__YOUR OBJECTIVE__: Drop the pictures and repeat the remaining data exactly.

__DATASET CONTENT__:
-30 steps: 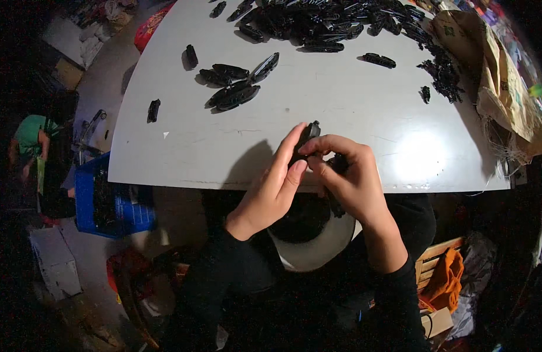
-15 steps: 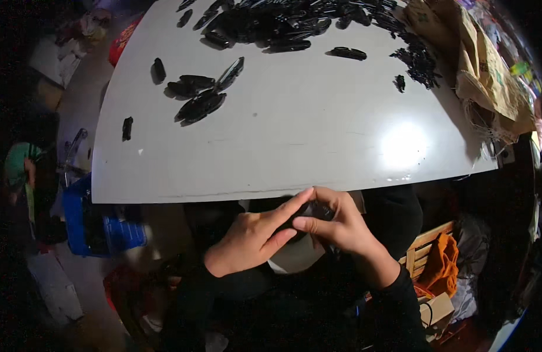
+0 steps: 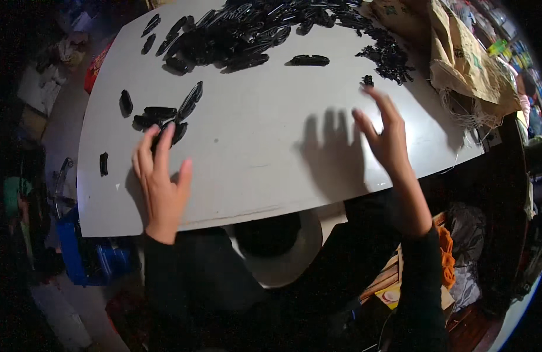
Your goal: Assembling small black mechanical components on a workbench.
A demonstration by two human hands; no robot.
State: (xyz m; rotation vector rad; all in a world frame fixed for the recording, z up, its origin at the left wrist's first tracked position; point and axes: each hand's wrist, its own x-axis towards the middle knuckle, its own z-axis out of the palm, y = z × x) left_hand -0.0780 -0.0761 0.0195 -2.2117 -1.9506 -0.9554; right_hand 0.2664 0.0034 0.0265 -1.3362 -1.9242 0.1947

__PROBLEM SOLUTION__:
-30 steps: 
-15 steps: 
+0 steps: 
Your goal: Assembling small black mechanical components on a workbench.
A demonstration by two human hands; no robot.
State: (xyz m; rotation vector rad; all in a world frame fixed for the recording, z up, its origin at the left wrist's first tracked position; point and axes: each hand's wrist, its own x-axis towards the middle knuckle, its own z-axis out of the palm, y = z × x) left_hand -0.0780 -0.0761 0.0195 -2.2117 -1.9506 -0.9554; right_hand 0.2664 0.0034 0.0265 -1.3362 -1.9242 0.1947

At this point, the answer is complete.